Fifteen years ago, Dave called a dating line hoping to have a sexual conversation with a woman. Even though he confessed it, he was unwilling to admit the seriousness of his offense. I asked him to leave. He gathered a few things and stormed out of the house angry and devastated.
It wasn’t just the dating line incident that prompted this decision. Twenty years of his on and off sexual acting had inflicted trauma wounds. Strip clubs, adult bookstores, and pornography had violated the sanctity of our marriage.
I was finally at the point my counselor had warned me about, where my soul couldn’t take another offense. As hurt as I was, I needed my own path of recovery.
Ushering in Change
After a 40-day separation, I saw a real change in Dave. Anger and defensiveness were lessening. I began to change as well.
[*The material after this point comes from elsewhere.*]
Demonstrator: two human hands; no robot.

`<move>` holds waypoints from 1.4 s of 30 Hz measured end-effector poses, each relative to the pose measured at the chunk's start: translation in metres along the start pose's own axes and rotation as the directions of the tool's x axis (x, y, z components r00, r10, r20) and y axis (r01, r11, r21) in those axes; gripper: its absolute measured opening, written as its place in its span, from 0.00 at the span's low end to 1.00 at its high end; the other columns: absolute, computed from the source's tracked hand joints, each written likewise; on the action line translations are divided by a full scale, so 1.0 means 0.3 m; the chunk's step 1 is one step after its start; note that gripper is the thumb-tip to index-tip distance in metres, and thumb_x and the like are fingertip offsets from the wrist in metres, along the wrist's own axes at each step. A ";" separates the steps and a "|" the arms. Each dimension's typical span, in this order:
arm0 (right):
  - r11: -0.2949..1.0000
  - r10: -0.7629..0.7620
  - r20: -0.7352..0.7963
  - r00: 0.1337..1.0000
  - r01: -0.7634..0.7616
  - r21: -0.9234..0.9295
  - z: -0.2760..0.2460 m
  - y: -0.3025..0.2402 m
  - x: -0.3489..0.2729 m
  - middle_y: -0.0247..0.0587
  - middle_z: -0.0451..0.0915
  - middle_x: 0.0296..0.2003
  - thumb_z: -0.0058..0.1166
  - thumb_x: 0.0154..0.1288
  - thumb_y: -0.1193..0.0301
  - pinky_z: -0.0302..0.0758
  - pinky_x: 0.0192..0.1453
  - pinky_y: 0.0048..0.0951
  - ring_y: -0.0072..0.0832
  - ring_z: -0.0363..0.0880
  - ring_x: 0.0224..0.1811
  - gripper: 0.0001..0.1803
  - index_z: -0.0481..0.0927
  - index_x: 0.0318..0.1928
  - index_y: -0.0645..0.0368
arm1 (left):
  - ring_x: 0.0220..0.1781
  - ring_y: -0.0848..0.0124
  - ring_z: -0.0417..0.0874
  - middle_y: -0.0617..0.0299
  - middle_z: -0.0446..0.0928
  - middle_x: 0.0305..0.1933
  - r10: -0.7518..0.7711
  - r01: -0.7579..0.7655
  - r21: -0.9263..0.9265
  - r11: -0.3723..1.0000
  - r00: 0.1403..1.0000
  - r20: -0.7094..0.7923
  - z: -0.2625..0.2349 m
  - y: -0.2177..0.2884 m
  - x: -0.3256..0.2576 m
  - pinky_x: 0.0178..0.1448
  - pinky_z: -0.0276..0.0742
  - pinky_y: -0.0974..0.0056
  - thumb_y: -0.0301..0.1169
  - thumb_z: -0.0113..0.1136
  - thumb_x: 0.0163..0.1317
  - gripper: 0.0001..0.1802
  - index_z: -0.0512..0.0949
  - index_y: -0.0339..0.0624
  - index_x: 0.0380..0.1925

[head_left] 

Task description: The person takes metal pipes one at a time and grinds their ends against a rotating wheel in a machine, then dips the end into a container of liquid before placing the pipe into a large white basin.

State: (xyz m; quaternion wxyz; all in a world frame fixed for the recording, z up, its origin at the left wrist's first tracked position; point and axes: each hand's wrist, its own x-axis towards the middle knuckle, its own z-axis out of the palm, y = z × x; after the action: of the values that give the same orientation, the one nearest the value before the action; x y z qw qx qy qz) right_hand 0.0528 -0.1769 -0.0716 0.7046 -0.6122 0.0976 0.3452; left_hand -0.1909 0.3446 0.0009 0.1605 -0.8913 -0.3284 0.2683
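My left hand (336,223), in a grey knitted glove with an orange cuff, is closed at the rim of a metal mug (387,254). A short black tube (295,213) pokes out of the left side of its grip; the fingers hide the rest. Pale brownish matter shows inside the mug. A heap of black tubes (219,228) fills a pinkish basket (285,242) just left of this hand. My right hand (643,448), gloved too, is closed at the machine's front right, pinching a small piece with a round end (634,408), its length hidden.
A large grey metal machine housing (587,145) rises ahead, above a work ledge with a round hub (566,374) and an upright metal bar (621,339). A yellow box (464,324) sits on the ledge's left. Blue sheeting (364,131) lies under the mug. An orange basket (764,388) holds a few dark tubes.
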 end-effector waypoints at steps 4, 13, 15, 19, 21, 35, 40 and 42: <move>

Instead of running after him to fix him, I fought through feelings of panic and low self-worth to embrace dignity.
Yes, both of us were tentative. Raw shame could cause one or both of us to become defensive or pull away.
Yet, as we enlisted ourselves in recovery groups, began reading recovery books, and continued going through marriage counseling, a new way began to open before us. We felt hopeful, but quickly realized that this new path was steep and perilous.
For instance, I needed to process my sexual abuse as a child. Dave needed to process his early exposure to porn. Both of us had abandonment wounds that formed powerful triggers.
We needed some guardrails on our path that kept us from plummeting over the edge. We needed them not only as protections, but also as guides, gently taking us places we couldn’t go on our own. We needed boundaries.
Now after 14 years of leading recovery, boundaries have become our best friends. Boundaries aren’t a punishment for our once chaotic marriage. Rather they are guards for the sanctity of our relationship.
Boundaries have gifted (and continue to gift) us with three avenues to healing:
- A safe place to risk rebuilding, the guardrail of truth.
- Agreed upon expectations, the guardrail of grace.
- Moving through conflict to intimacy, the guardrail of vulnerability.
Each of these boundaries have been critical. Growth has taken place over time, as we have progressively taken deeper risks. Most of all, these boundaries have helped bring a deep security to our relationship, as playfulness and peace have replaced anxiety and fear.
The Guardrail of Truth: A Safe Place to Risk Rebuilding
One of the first tasks of a spouse after disclosure is to protect his or her already traumatized soul from further abuse. This I knew for sure. I could only risk recovery if I had the whole truth. This meant listening to Dave’s sexual history with the oversight of a counselor.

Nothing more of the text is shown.